That man was dangerous. Seductive. Quietly unraveling right in front of her eyes. She could feel it. This was no game to him. No smooth-operator routine. What they’d just shared, without sex, without even a kiss, was the most intimate moment of her life.
She wanted more. She wanted what he kept locked behind those haunted eyes. She wanted to reach in and touch it. Feel the truth of it.

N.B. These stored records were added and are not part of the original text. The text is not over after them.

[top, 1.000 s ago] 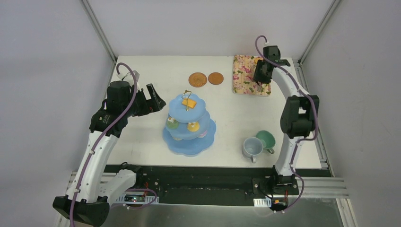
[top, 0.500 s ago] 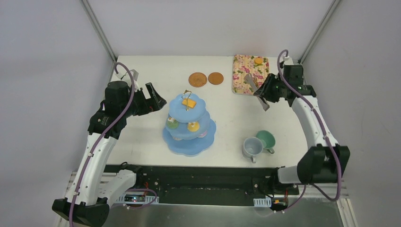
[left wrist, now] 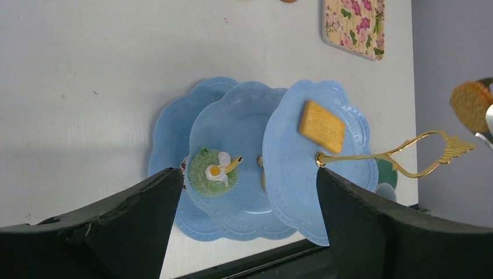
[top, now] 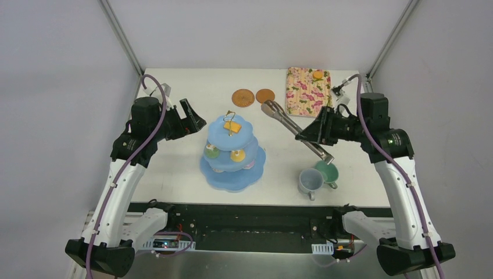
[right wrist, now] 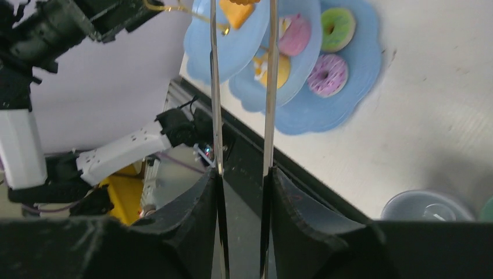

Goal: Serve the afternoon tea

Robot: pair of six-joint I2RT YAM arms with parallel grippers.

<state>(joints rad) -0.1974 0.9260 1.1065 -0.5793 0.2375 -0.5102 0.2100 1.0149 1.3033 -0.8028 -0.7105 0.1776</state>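
Note:
The light-blue three-tier stand (top: 232, 152) stands mid-table with a rectangular orange biscuit (left wrist: 321, 126) on its top tier and small donuts (right wrist: 327, 75) on the lower tiers. My left gripper (top: 192, 121) hovers open just left of the stand, holding nothing. My right gripper (top: 311, 135) is shut on the metal tongs (top: 285, 121), whose tips point toward the stand and pinch a round orange biscuit (left wrist: 472, 104). A grey-blue cup (top: 310, 181) and a green cup (top: 327, 171) stand front right. Two brown coasters (top: 243, 97) lie at the back.
The floral tray (top: 308, 93) lies at the back right with one orange biscuit (top: 317, 74) on it. The stand's gold handle (left wrist: 407, 157) sticks up from the top tier. The table's dark front edge (right wrist: 302, 174) runs close to the stand and cups.
My right arm has swung from the floral tray toward the front and left, carrying the tongs to the stand's right side. The left arm has hardly moved.

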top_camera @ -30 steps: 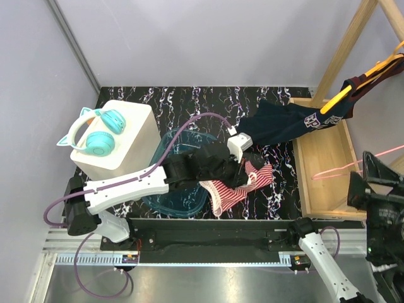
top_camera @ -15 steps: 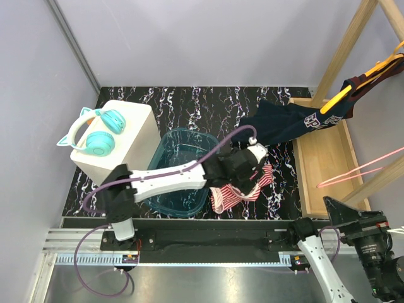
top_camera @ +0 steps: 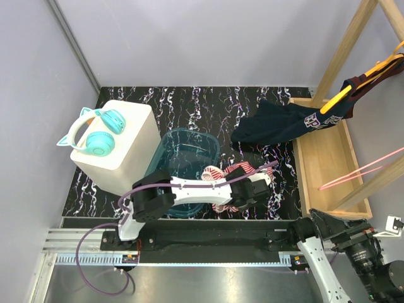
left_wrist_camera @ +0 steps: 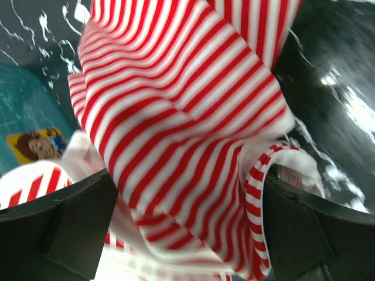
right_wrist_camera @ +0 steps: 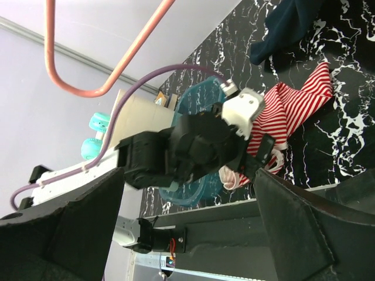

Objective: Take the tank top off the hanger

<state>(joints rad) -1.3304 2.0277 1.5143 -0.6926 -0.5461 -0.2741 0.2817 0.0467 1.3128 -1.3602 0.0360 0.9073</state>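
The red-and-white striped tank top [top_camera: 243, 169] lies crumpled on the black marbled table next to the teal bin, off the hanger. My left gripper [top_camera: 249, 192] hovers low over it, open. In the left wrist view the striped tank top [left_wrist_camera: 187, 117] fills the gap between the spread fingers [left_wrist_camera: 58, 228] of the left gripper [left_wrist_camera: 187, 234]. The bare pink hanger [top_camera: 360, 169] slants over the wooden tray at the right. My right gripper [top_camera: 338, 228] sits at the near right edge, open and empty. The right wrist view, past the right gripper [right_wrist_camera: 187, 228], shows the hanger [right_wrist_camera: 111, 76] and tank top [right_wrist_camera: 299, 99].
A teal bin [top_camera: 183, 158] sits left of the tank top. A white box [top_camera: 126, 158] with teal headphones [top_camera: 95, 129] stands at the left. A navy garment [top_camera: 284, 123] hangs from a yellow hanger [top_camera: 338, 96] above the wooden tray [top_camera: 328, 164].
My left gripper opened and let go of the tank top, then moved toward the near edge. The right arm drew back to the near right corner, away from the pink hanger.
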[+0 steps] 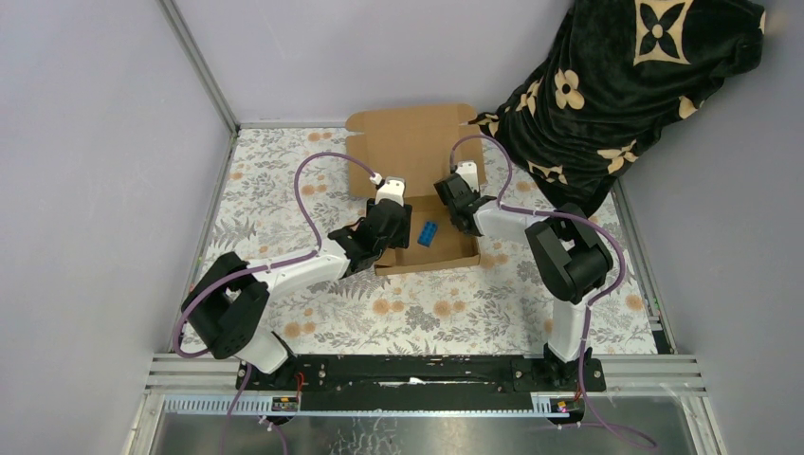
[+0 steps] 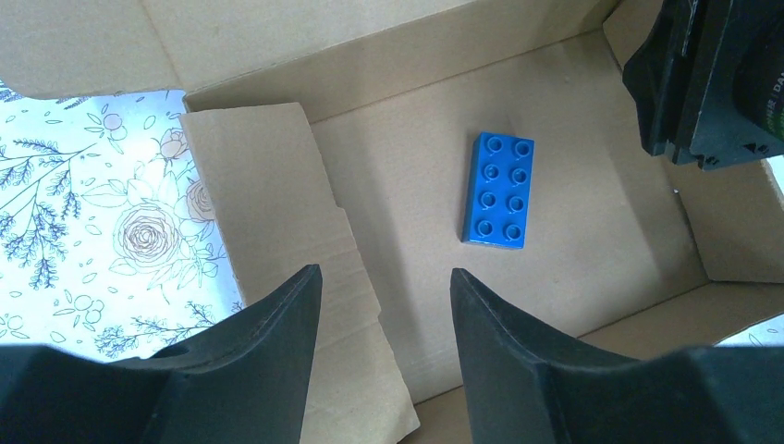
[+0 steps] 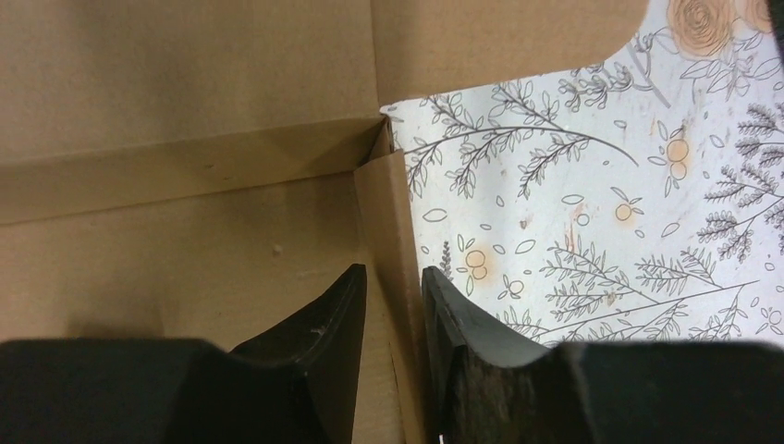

Even if it burned her alive.
She hesitated outside the barracks later that night, hand raised to knock, stomach in knots. She didn’t even know what she’d say. She just…needed to see him. To know he was okay. That he hadn’t fallen too deep into whatever black hole he’d been circling.
Kodiak opened the door before she could knock.
He didn’t look surprised.
“Sleeping,” he said simply, stepping aside. “But you can see for yourself. He’s resting well.”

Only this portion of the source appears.